Better errors for troubleshooting

7840vz commented 7 months ago

Hi! We have around 200+ Lenovo servers, same model, same firmware, same site. All monitored by idrac_exporter instance. 190 out of 200 reports everything right. However, around 10 servers report just host unreachable after 3 retries:

2024-05-06T17:22:03+03:00   2024-05-06T14:22:03.650 ERROR Error instantiating metrics collector for host xx.xx.10.163: host unreachable after 3 retries
2024-05-06T17:22:03+03:00   2024-05-06T14:22:03.650 DEBUG Handling request from idrac-exporter:9348 for host xx.xx.10.163

Thing is that we can successfully poll this server's Redfish API with wget by using same login/pass FROM the same host where idrac_exporter is, with no problem: So it is not a firewall or wrong password used:

wget -U - --no-check-certificate https://<user>:<pass>@<ip>:443/redfish/v1/Systems/1/Memory

{"Name":"Memory Collection","@odata.type":"#MemoryCollection.MemoryCollection","Members":[{"@odata.id":"/redfish/v1/Systems/1/Memory/1"},{"@odata.id":"/redfish/v1/Systems/1/Memory/2"},{"@odata.id":"/redfish/v1/Systems/1/Memory/3"},{"@odata.id":"/redfish/v1/Systems/1/Memory/4"},{"@odata.id":"/redfish/v1/Systems/1/Memory/5"},{"@odata.id":"/redfish/v1/Systems/1/Memory/6"},{"@odata.id":"/redfish/v1/Systems/1/Memory/7"},{"@odata.id":"/redfish/v1/Systems/1/Memory/8"},{"@odata.id":"/redfish/v1/Systems/1/Memory/9"},{"@odata.id":"/redfish/v1/Systems/1/Memory/10"},{"@odata.id":"/redfish/v1/Systems/1/Memory/11"},{"@odata.id":"/redfish/v1/Systems/1/Memory/12"},{"@odata.id":"/redfish/v1/Systems/1/Memory/13"},{"@odata.id":"/redfish/v1/Systems/1/Memory/14"},{"@odata.id":"/redfish/v1/Systems/1/Memory/15"},{"@odata.id":"/redfish/v1/Systems/1/Memory/16"},{"@odata.id":"/redfish/v1/Systems/1/Memory/17"},{"@odata.id":"/redfish/v1/Systems/1/Memory/18"},{"@odata.id":"/redfish/v1/Systems/1/Memory/19"},{"@odata.id":"/redfish/v1/Systems/1/Memory/20"},{"@odata.id":"/redfish/v1/Systems/1/Memory/21"},{"@odata.id":"/redfish/v1/Systems/1/Memory/22"},{"@odata.id":"/redfish/v1/Systems/1/Memory/23"},{"@odata.id":"/redfish/v1/Systems/1/Memory/24"},{"@odata.id":"/redfish/v1/Systems/1/Memory/25"},{"@odata.id":"/redfish/v1/Systems/1/Memory/26"},{"@odata.id":"/redfish/v1/Systems/1/Memory/27"},{"@odata.id":"/redfish/v1/Systems/1/Memory/28"},{"@odata.id":"/redfish/v1/Systems/1/Memory/29"},{"@odata.id":"/redfish/v1/Systems/1/Memory/30"},{"@odata.id":"/redfish/v1/Systems/1/Memory/31"},{"@odata.id":"/redfish/v1/Systems/1/Memory/32"}],"Description":"A collection of memory resource instances.","@odata.etag":"\"da843bae3cfd30e805a46\"","Members@odata.count":32,"@odata.id":"/redfish/v1/Systems/1/Memory","Oem":{"Lenovo":{"HistoryMemMetric":{"@odata.id":"/redfish/v1/Systems/1/Memory/Oem/Lenovo/HistoryMemMetric"},"HistoryMemRecovery":{"@odata.id":"/redfish/v1/Systems/1/Memory/Oem/Lenovo/HistoryMemRecovery"}}},"@odata.context":"/redfish/v1/$metadata#MemoryCollection.MemoryCollection"}

We also set timeouts around 55s, and scraping normally takes around 5-15 seconds.

Right now we are clueless what is wrong with our setup and these 10 boxes.

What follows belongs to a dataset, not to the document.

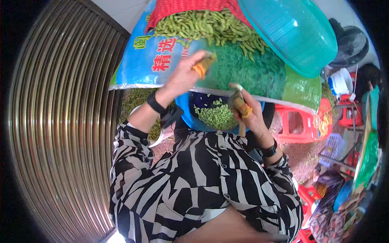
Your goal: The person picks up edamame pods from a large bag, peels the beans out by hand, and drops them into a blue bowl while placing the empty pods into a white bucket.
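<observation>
Green pods [210, 25] lay heaped beyond shelled beans [219, 115] in a blue basin [181, 106].
The left hand [191, 71] was over a sack [139, 67] printed with large red characters, whose edge hid the basin's far rim; the right hand [249, 112] covered some beans. Blur left unclear whether either pinched anything. A red mesh bag [182, 7], teal basket [293, 36] and red stool [285, 121] stood around.

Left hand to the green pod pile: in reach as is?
Likely yes: the left hand is over the printed plastic sheet, close to the green pods, with nothing visible between them.
</observation>
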Available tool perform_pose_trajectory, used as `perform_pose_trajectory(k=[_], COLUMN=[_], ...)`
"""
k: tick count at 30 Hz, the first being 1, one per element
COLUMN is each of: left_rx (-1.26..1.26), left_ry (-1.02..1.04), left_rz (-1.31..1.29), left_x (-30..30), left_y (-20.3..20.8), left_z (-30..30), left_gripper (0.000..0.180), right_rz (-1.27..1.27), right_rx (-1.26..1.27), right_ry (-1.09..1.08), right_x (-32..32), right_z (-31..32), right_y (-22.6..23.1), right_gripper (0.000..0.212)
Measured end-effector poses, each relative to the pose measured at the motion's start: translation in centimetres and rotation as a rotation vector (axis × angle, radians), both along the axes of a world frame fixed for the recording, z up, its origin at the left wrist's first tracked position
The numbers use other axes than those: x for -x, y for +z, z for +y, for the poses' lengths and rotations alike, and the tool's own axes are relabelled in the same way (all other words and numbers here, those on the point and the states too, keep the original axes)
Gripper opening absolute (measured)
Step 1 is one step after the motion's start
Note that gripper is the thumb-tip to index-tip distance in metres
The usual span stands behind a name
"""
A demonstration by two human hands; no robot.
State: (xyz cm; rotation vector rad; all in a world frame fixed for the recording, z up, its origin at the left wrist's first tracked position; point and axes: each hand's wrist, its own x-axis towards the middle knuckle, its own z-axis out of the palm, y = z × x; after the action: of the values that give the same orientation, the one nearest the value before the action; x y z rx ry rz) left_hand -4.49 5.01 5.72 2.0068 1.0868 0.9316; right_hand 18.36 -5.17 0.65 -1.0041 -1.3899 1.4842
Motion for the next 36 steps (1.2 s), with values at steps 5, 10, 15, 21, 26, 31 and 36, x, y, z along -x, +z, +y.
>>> perform_pose_trajectory(k=[5,10,15,21,26,31,36], left_rx=[0.66,0.705,0.564,0.562,0.516,0.357,0.485], left_ry=[-0.212,-0.209,-0.177,-0.118,-0.135,-0.119,-0.191], left_rz=[-0.446,-0.558,-0.518,-0.523,-0.549,-0.549,-0.591], left_x=[-2.9,-4.2,-4.8,-5.5,-5.7,-6.0,-5.4], left_y=[-1.8,-4.1,-4.5,-4.7,-5.4,-5.6,-6.3], left_z=[-4.2,-4.7,-5.0,-5.8,-5.8,-6.1,-5.7], left_gripper=[0.014,0.014,0.016,0.016,0.011,0.013,0.012], right_rz=[0.401,0.663,0.664,0.715,0.641,0.627,0.752], right_rx=[0.111,0.263,0.277,0.273,0.251,0.298,0.39], right_ry=[-0.009,0.079,0.004,0.038,-0.021,-0.099,-0.068], right_x=[0.7,-0.1,0.3,0.0,0.2,0.5,0.0], right_z=[0.5,0.0,-0.9,-1.2,-1.3,-1.3,-0.9], right_y=[-0.2,-0.4,-0.1,0.1,-0.4,0.1,-0.7], right_gripper=[0.047,0.046,0.047,0.05,0.055,0.049,0.04])
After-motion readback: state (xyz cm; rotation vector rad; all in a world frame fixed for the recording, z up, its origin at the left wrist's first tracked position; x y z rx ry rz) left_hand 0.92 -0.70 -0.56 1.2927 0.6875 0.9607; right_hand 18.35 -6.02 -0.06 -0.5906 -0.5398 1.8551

Is there a way to add more details what went wrong when connection to server has failed? Maybe HTTP response code, creds used (default/nondefault etc?)

Thanks

mrlhansen commented 7 months ago

Hi @7840vz

When using the -verbose flag you should get more information about what is going wrong. In the redfishGet() function there are debug statements if the HTTP request fails, if the return code is not OK, or if the data parsing fails. Do you see any of these in the log?

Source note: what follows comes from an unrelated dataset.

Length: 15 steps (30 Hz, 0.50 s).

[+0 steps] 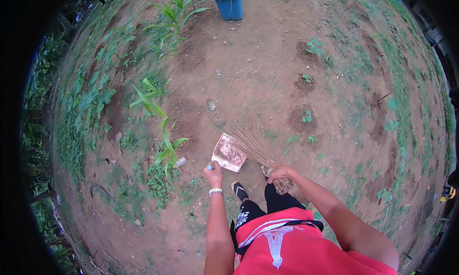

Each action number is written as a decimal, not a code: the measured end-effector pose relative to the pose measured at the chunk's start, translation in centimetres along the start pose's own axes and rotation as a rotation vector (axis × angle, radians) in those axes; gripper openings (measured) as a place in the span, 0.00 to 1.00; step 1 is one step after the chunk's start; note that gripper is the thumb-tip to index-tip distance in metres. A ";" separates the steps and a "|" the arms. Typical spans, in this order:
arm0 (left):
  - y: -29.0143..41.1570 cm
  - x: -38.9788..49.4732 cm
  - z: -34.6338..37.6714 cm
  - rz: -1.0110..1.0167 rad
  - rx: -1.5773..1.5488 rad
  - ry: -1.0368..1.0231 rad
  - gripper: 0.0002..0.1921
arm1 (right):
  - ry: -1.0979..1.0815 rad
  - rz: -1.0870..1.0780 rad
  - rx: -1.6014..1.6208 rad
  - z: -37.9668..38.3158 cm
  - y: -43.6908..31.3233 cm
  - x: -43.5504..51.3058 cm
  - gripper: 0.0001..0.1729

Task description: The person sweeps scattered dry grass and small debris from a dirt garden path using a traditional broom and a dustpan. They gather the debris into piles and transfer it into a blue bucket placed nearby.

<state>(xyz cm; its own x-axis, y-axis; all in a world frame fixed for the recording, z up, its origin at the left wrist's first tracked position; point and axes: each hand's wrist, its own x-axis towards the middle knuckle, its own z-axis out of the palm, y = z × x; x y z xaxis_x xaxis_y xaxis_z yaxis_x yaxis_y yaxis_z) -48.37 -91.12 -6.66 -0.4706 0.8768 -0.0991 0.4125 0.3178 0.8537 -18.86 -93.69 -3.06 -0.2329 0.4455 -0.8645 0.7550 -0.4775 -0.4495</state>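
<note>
My left hand (213,170) grips the blue-tipped handle of a pale pink dustpan (230,153), whose pan hangs low over the bare soil with brown dirt on its surface. In my right hand (279,172) is a stick broom (254,144), a bundle of thin stiff ribs held at its bound part. The broom's spread tips point away from me and lie beside and partly over the dustpan's right side. Below the hands, a dark flip-flop (239,190) shows on one foot.
A blue plastic bin (229,4) holding plant cuttings stands farther ahead. Young corn plants (165,131) grow on the left, near a clear plastic cup (181,162). Small seedlings (307,116) stand in dug soil on the right. A flat stone (212,105) lies ahead.
</note>
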 end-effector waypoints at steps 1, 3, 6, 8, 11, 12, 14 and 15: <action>-0.4 0.0 -0.6 -0.037 -0.004 -0.020 0.06 | -0.018 -0.049 0.008 0.5 1.5 -1.0 0.62; -1.2 0.0 -2.1 -0.109 -0.011 -0.049 0.05 | -0.021 -0.104 0.014 0.0 1.9 -4.7 0.62; -3.0 0.0 -5.0 -0.298 -0.234 -0.018 0.05 | 0.039 -0.070 0.024 -2.8 -2.6 -13.2 0.61; -2.6 -0.2 -6.8 -0.294 -0.226 -0.061 0.05 | 0.113 -0.045 0.053 -3.6 -3.3 -13.3 0.60; -4.1 -0.2 -8.6 -0.277 -0.183 -0.079 0.05 | 0.265 -0.030 0.049 -2.8 -3.5 -7.2 0.59; -4.6 0.0 -8.4 -0.266 -0.167 -0.085 0.06 | 0.329 -0.007 0.015 -2.2 -3.2 -3.9 0.59; -4.2 -0.2 -8.0 -0.201 -0.131 -0.098 0.05 | 0.368 0.057 -0.075 -0.7 -3.5 0.9 0.58; -4.1 -0.2 -8.1 -0.169 -0.111 -0.098 0.05 | 0.312 0.070 -0.065 0.3 -4.8 1.4 0.59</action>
<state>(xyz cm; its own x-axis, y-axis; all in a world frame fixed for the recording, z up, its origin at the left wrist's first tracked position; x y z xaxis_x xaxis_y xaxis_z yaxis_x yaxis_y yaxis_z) -56.24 -95.49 -5.98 -0.4454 0.8470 -0.2903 0.2435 0.4266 0.8711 -23.01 -90.94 -2.20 0.0128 0.6290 -0.7773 0.8025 -0.4702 -0.3673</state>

Edit: Just in case it's not obvious. Once it returns "host unreachable after 3 retries" the exporter will not try the target again, so if the hosts were temporarily unreachable when the exporter was started, it either has to be restarted, or the targets have to be reset using the /reset endpoint.

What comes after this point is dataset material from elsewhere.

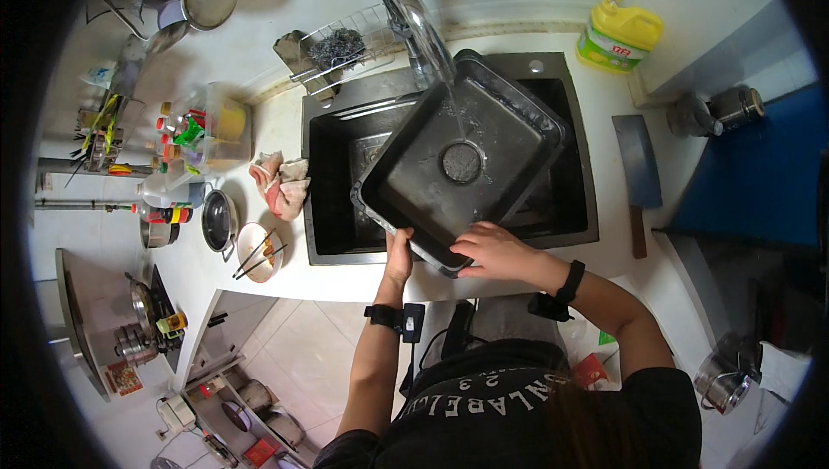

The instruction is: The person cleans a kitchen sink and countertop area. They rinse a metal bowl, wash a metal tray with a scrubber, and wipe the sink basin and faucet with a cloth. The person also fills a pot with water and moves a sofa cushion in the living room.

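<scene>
A black rectangular basin (421, 187) sits askew over the dark double-sided sink (586, 210), overlapping its front edge. Water runs from the chrome faucet (424, 22) into it, near a round drain strainer (462, 162) in its floor. My left hand (399, 255) grips the basin's near-left rim, thumb uppermost. At the near corner, my right hand (495, 252) touches the basin with fingers apart and bent over the rim. Whether it also takes the basin's weight is unclear. Wet streaks show on the basin's walls, and its underside is hidden.
Left of the sink are a crumpled cloth (282, 184), a bowl with chopsticks (249, 262) and a small pot (219, 219). A cleaver (638, 171) lies on the right counter. Behind stand a yellow detergent jug (615, 35) and a wire rack holding steel wool (337, 48).
</scene>
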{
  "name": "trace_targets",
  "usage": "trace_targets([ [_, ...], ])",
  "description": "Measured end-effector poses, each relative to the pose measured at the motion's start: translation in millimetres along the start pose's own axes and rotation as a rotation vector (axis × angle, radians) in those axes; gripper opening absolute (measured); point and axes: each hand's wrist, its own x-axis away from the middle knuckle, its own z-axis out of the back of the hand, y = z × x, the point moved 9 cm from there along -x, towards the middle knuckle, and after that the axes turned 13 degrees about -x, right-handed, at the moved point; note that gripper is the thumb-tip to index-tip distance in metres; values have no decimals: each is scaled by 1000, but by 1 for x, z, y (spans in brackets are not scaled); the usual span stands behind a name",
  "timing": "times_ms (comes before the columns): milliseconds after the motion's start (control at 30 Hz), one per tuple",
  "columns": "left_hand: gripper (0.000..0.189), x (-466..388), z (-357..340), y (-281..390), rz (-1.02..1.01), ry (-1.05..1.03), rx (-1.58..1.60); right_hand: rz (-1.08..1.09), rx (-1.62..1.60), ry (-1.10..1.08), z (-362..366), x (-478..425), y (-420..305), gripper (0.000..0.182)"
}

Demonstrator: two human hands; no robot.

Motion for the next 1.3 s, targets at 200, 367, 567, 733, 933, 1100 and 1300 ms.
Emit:
trace_targets([
  [200, 43, -3, 12, 8, -45, 4, 9, 120, 46, 20, -1, 1, -1, 39],
  [367, 58, 15, 5, 66, -183, 46, -232, 148, 13, 22, -10, -2, -4, 32],
  [567, 77, 33, -16, 149, -287, 188, -836, 316, -108, 113, -32, -12, -17, 23],
  [733, 91, 42, -48, 196, -194, 311, -1487, 298, -306, 229, -36, -23, -29, 21],
  [933, 89, 46, -80, 226, -221, 372, -1746, 339, -485, 247, -45, -39, -24, 35],
  [1100, 87, 58, -87, 242, -347, 488, -1819, 509, -365, 322, -41, -50, -33, 39],
  [1300, 88, 73, -82, 253, -381, 548, -1865, 269, -1244, 70, -68, -82, -29, 44],
])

7840vz commented 7 months ago

Hi @mrlhansen , thanks for the reply. as of -verbose flag, we already using that, so when everything is fine we can see lots of calls to different API handles.

Unfortunately, it won't shed light what is wrong if metrics are not collected.

For example we found one host where password was actually wrong:

2024-05-07T09:54:15+03:00   2024-05-07T06:54:15.353 ERROR Error instantiating metrics collector for host xx.xx.10.105: host unreachable after 3 retries
2024-05-07T09:54:15+03:00   2024-05-07T06:54:15.353 DEBUG Handling request from idrac-exporter:9348 for host xx.xx.10.105

There is also one host where nonexistent IP being used in inventory DB:

2024-05-07T09:57:45+03:00   2024-05-07T06:57:45.716 ERROR Error instantiating metrics collector for host xx.xx.1.230: host unreachable after 3 retries
2024-05-07T09:57:45+03:00   2024-05-07T06:57:45.716 DEBUG Handling request from idrac-exporter:9348 for host xx.xx.1.230

Errors are absolutely the same, so shedding some light in the first case that problem is due to 401 Unauthorized, while hinting in second case that problem is actually because of network timeout would help a lot, IMHO.

7840vz commented 7 months ago

Edit: Just in case it's not obvious. Once it returns "host unreachable after 3 retries" the exporter will not try the target again, so if the hosts were temporarily unreachable when the exporter was started, it either has to be restarted, or the targets have to be reset using the /reset endpoint.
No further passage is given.